Failure to Use Gait Belts and Follow Transfer Care Plans
Penalty
Summary
Surveyors identified a deficiency in which staff did not follow the facility’s mandatory gait belt transfer policy or residents’ care plans requiring gait belt use for physical assist transfers. One resident with Type 2 DM, CHF, severe cognitive impairment, and a care plan requiring a walker, gait belt, and one-person assist for transfers was observed being transferred from wheelchair to bed by a CNA who did not use a gait belt, instead pulling under the resident’s arm and by the waistband of his pants.
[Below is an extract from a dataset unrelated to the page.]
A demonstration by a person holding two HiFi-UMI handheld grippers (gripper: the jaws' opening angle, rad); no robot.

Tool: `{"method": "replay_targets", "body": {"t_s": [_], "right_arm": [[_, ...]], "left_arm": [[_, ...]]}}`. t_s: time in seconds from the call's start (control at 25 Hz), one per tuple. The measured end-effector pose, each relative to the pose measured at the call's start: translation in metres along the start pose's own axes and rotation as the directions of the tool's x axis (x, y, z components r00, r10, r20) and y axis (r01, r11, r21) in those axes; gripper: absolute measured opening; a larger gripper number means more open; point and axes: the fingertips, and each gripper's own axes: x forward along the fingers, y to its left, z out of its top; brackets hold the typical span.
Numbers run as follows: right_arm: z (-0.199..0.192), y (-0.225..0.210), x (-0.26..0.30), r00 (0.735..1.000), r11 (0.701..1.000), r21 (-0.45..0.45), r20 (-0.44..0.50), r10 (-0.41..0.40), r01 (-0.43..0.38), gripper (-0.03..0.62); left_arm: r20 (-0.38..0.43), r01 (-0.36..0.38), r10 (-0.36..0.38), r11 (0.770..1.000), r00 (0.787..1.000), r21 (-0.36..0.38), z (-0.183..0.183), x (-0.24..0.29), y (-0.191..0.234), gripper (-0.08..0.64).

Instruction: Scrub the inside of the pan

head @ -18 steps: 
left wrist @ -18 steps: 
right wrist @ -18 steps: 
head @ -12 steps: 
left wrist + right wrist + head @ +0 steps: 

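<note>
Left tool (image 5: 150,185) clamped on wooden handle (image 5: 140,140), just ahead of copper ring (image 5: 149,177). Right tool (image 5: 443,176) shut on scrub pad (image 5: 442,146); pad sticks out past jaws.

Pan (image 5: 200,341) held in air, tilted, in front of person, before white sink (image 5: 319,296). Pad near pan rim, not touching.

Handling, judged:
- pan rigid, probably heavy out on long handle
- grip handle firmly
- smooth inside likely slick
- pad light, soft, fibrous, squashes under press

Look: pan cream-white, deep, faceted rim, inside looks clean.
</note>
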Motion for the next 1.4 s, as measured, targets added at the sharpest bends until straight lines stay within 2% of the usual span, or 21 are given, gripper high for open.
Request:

Another resident with Parkinson’s disease, severe cognitive impairment, and a care plan requiring a gait belt and walker or sit-to-stand device with one-person assist for transfers was transferred to and from the toilet by a CNA without a gait belt or walker; the CNA used one hand to guide the resident’s hip and the other to pull the wheelchair into position behind the resident. A third resident with dementia, cerebral infarction, severe cognitive impairment, and a care plan requiring a gait belt, sit-to-stand device, and one-person assist for transfers was repeatedly transferred without a gait belt. The CNA lifted the resident under both axillae from bed to a high-back wheelchair, then into and out of the bathroom using the handrail and lifting under one axilla, again without a gait belt. During a subsequent transfer from wheelchair to bed, the CNA did not lock the wheelchair and did not apply a gait belt; as the resident grabbed the bed rail and the CNA lifted under the axilla, the wheelchair rolled away, leaving the resident sitting on the edge of the bed and nearly falling before the CNA was able, after several attempts, to get the resident’s legs and feet onto the bed. A fourth resident with Alzheimer’s disease, severe cognitive impairment, and a care plan requiring a gait belt and walker with one-person assist for transfers was transferred between wheelchair and toilet by a CNA who did not use a gait belt, instead pulling the resident up by her pants and under her arm and then holding onto the pants while pulling the wheelchair into position. Multiple CNAs later stated that gait belts are used for transferring residents, and the facility’s written policy states that use of a gait belt for all physical assist transfers is mandatory.